REPUBLIKA.CO.ID, KAIRO -- Pengadilan Mesir pada Sabtu mengatakan akan mengalihkan perkara 75 orang, termasuk tokoh penting Ikhwanul Muslimin (IM), kepada pejabat tinggi keagamaan untuk diputuskan apakah mereka sebaiknya dihukum mati. 75 orang ini dituduh melakukan pelanggaran terkait keamanan.
Mereka termasuk di antara lebih 700 orang yang dituduh melakukan unjuk rasa gelap dan pembunuhan dalam gerakan duduk pada 2013. Dalam unjuk rasa tersebut, ratusan pendukung IM dan puluhan polisi tewas ketika pasukan keamanan membubarkan mereka dengan paksa.
Para tertuduh itu menghadapi hukuman antara mati dan penjara seumur hidup. Hukum Mesir memerlukan pandangan terkait hukuman mati dari Mufti Besar Shawqi Allam, pejabat hukum Islam tertinggi Mesir sebelum amar dilaksanakan.
Keputusan Mufti tersebut tidak mengikat secara hukum, tapi jarang disepelekan oleh pengadilan. Pada 2014, Mufti Shawqi menolak usul hukuman mati terhadap pemimpin IM Mohamad Badie. Badie adalah bagian dari perkara sama dan sejak itu dijatuhi hukuman seumur hidup.
"Sebanyak 75 kasus itu yang diserahkan ke Mufti untuk diperoleh fatwanya termasuk para pemimpin senior IM Issam al-Aryan, Mohamed Baltagi dan dai terkenal Safwat Higazi dan Wagdi Ghoneim," kata sumber pengadilan. Sebanyak 44 terdakwa berada di penjara menunggu hukuman mereka, dan 31 telah diadili in absentia.
Kelompok hak asasi mengecam peradilan lebih 700 orang itu dalam kasus sama, dengan menyatakan mereka termasuk wartawan dan pengunjuk rasa damai. Amnesty International mengatakan pada Sabtu (28/7) peradilan tersebut tak adil, dan mereka yang jadi terdakwa telah ditolak haknya mengajukan pembelaan yang memadai.
"Pihak berwenang Mesir tak pernah menanyakan atau menuntut personel pasukan keamanan yang ikut serta dalam pembunuhan massal itu," katanya dalam sebuah pernyataan.
Gerakan duduk pada 2013 di alun-alun Rabaa Adawiya di Kairo terjadi setelah pihak militer, yang dipimpin Abdel Fattah al-Sisi, yang kini sebagai presiden, menggulingkan Presiden Mohammad Mursi dalam kudeta dukungan rakyat.

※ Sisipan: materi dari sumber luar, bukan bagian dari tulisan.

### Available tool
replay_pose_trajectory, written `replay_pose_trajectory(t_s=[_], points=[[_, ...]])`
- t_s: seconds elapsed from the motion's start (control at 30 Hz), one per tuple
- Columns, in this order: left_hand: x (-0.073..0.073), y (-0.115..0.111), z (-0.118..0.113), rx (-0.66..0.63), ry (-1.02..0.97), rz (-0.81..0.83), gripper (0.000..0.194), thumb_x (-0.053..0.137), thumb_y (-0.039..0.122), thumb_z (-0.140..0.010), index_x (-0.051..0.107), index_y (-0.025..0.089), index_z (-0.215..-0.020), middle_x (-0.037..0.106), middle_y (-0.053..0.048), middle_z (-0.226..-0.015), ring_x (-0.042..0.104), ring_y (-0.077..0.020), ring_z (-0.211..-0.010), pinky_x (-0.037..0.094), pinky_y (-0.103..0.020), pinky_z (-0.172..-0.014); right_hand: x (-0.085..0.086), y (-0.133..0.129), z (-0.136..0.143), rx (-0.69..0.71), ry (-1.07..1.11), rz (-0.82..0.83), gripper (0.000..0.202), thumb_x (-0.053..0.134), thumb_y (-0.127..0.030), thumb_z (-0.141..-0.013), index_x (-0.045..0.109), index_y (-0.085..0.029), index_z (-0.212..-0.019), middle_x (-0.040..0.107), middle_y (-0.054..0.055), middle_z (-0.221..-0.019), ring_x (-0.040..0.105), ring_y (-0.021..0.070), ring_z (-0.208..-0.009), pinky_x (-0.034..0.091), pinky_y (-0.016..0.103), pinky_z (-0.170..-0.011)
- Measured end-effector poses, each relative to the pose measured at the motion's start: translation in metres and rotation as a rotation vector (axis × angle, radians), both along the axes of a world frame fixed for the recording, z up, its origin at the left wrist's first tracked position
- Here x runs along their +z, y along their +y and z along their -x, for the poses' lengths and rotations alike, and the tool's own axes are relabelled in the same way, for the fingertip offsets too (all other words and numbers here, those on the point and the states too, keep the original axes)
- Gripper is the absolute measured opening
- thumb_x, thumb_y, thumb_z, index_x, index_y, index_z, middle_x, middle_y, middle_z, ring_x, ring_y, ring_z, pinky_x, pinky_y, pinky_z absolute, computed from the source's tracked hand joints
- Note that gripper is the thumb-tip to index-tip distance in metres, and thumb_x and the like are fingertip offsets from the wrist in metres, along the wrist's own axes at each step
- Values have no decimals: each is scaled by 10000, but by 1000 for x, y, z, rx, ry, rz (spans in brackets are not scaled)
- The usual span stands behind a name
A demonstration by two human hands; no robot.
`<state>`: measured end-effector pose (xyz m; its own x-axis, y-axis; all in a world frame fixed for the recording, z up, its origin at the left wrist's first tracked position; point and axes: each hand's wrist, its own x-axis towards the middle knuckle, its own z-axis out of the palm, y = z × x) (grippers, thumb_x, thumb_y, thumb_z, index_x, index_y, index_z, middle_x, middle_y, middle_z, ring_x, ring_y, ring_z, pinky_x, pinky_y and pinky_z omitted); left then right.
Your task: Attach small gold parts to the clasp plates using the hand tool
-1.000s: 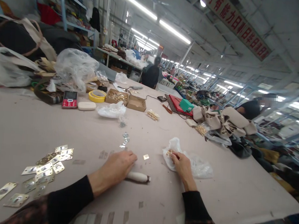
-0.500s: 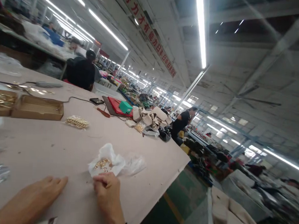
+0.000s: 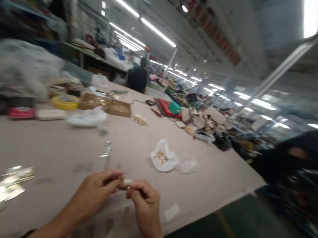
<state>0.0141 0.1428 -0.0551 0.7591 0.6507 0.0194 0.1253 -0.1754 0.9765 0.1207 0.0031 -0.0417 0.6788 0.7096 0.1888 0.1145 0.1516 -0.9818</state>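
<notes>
Close together over the near part of the table (image 3: 198, 182), my two hands hold a small cream-coloured piece (image 3: 126, 183) between them. My left hand (image 3: 98, 189) pinches its left end, where a brownish bit shows. The fingers of my right hand (image 3: 144, 200) are closed on the right end. Beyond them, a white paper wrap (image 3: 163, 166) lies open with small gold-coloured pieces (image 3: 160, 156) in it. A clear plastic bag (image 3: 188, 166) touches its right side. Motion blur hides fine detail.
Shiny gold strips (image 3: 6, 188) lie at the left. Farther back are yellow tape (image 3: 65, 101), a cardboard box (image 3: 120, 108), a bundle of gold pieces (image 3: 140, 119), a green box (image 3: 175, 107) and a heap of beige parts (image 3: 213, 117). A person in dark clothing (image 3: 294, 154) is at the right.
The view has swung left. My right hand has left the paper wrap and come beside my left hand, which has lifted from lying flat. Both now hold the small cream piece.
</notes>
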Motion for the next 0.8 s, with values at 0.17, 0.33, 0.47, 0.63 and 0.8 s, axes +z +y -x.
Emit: replay_pose_trajectory(t_s=[0.17,0.33,0.47,0.63,0.8], points=[[23,-33,31,141,-57,209,293,619,368,-805,745,176,-987,760,-46,-912,708,-189,-821,574,-281,-760,-6,8,21,159,-167,119,135,659,-304,-879,754,-217,-917,728,12,-819,665,134,-755,512,214,-714],[13,-42,58,231,-124,159,264,588,320,-831,749,196,-1000,765,-26,-942,717,-175,-870,567,-268,-810,-12,11,40,188,-295,178,167,631,-309,-900,764,-217,-941,757,19,-873,702,137,-804,529,198,-754],[7,-42,65,273,-111,76,235,555,259,-851,752,219,-973,762,5,-923,706,-145,-867,541,-222,-802,-16,15,45,193,-327,188,165,625,-300,-894,766,-221,-926,762,16,-887,706,138,-823,535,192,-769],[3,-43,70,275,-109,73,201,557,221,-856,744,233,-929,748,31,-867,690,-121,-815,516,-188,-759,-18,17,49,205,-208,214,186,633,-334,-891,761,-200,-908,768,41,-884,711,166,-788,560,223,-722],[2,-47,74,263,-101,113,194,564,204,-854,734,222,-945,748,24,-879,697,-128,-835,516,-199,-788,-19,15,50,199,-288,199,166,627,-316,-900,753,-208,-908,762,34,-879,707,159,-803,551,218,-735]])
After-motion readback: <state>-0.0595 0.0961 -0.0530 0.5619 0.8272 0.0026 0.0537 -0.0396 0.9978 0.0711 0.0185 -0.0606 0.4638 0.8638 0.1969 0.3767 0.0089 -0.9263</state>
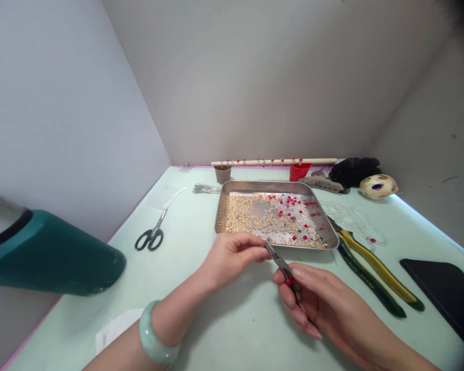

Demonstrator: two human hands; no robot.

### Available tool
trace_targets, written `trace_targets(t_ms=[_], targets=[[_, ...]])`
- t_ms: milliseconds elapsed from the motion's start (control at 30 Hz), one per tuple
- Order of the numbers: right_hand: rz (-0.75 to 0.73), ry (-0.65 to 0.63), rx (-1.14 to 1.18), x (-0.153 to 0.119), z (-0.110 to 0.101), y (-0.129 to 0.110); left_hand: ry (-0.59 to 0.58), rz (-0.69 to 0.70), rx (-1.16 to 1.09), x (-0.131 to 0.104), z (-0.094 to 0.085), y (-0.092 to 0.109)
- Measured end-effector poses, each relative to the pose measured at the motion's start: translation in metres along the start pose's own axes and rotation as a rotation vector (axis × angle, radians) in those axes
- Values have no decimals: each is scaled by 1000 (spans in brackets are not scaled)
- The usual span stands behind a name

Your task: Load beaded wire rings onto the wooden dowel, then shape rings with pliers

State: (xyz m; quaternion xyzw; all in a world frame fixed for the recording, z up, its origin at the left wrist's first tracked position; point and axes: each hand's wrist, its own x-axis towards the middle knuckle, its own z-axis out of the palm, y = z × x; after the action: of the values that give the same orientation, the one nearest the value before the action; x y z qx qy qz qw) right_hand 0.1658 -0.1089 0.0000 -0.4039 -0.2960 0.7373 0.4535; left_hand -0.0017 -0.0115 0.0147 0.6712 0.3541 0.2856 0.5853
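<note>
My right hand (pixel 313 299) is wrapped round small pliers (pixel 280 263) with dark handles and a red spot near the joint. The pliers' narrow jaws point up and left, meeting the fingertips of my left hand (pixel 235 255). Thumb and index finger of my left hand are pinched together at the jaw tips; whatever they hold is too small to make out. A pale green bangle (pixel 154 337) circles my left wrist. Just beyond both hands lies a metal tray (pixel 218 208) with gold, clear, red and purple beads (pixel 239 216).
Scissors (pixel 154 234) and a large teal bottle (pixel 58 252) are at left. Yellow-green pliers (pixel 375 268) and a black flat object (pixel 441 293) lie right. Behind the tray, a wooden rod with rings (pixel 320 161) rests on a brown cup (pixel 223 174) and a red cup (pixel 298 171).
</note>
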Motion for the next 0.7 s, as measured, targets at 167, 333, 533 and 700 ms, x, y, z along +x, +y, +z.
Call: trace_targets(t_ms=[167,333,533,700], targets=[[-57,100,-390,-1,-1,2,-5,121,319,-1,-6,1],[-127,171,-746,-5,1,-3,-5,213,482,-2,-8,3],[-112,76,-630,-6,0,-6,-18,94,214,-1,-7,2],[-85,28,-399,-4,-1,-5,-43,6,-101,0,-5,5]])
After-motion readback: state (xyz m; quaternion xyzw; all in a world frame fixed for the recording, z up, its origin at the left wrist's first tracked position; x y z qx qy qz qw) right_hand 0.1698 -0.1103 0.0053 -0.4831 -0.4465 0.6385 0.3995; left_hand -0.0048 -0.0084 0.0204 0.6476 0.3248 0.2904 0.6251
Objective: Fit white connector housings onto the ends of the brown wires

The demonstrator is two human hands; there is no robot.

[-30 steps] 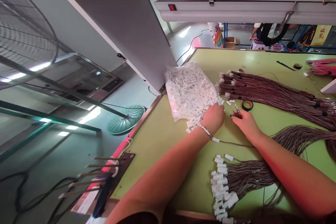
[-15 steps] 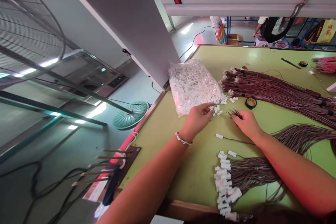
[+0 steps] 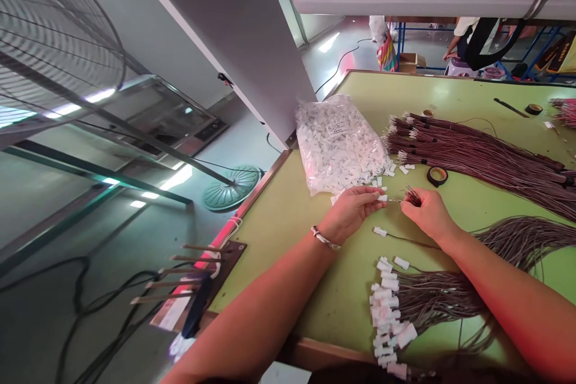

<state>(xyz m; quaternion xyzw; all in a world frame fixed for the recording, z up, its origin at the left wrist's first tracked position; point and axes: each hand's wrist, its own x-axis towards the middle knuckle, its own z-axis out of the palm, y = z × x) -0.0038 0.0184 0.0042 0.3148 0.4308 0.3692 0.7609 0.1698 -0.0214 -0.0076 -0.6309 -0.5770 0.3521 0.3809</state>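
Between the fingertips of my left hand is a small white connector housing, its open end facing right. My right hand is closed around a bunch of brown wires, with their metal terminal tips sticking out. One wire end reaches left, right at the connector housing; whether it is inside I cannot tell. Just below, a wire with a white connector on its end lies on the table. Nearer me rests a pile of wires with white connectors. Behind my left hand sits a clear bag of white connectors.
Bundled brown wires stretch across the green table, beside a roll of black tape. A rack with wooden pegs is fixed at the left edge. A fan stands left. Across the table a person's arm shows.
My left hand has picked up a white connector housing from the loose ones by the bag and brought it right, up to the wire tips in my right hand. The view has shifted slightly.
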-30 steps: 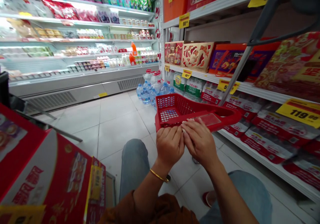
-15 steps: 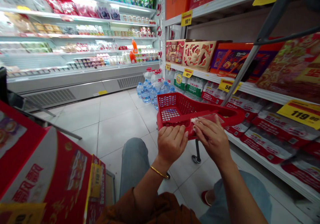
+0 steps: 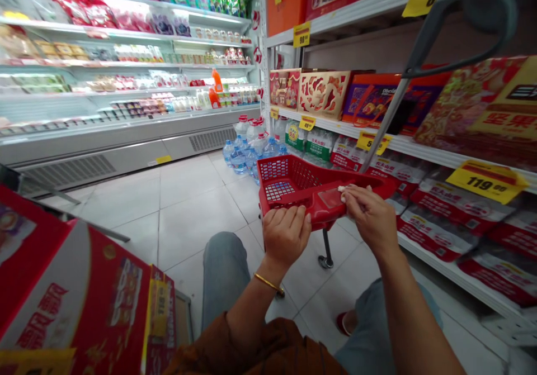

Amnesty International menyatakan pembubaran aksi duduk-duduk pada Agustus itu membunuh lebih 800 pengunjuk rasa. Pemerintah Mesir mengatakan banyak pengunjuk rasa bersenjata, dan sebanyak 43 personel polisi tewas.
"Keputusan akhir dalam perkara itu diperkirakan keluar pada 8 September setelah Mufti tersebut memberikan fatwanya," kata sumber pengadilan.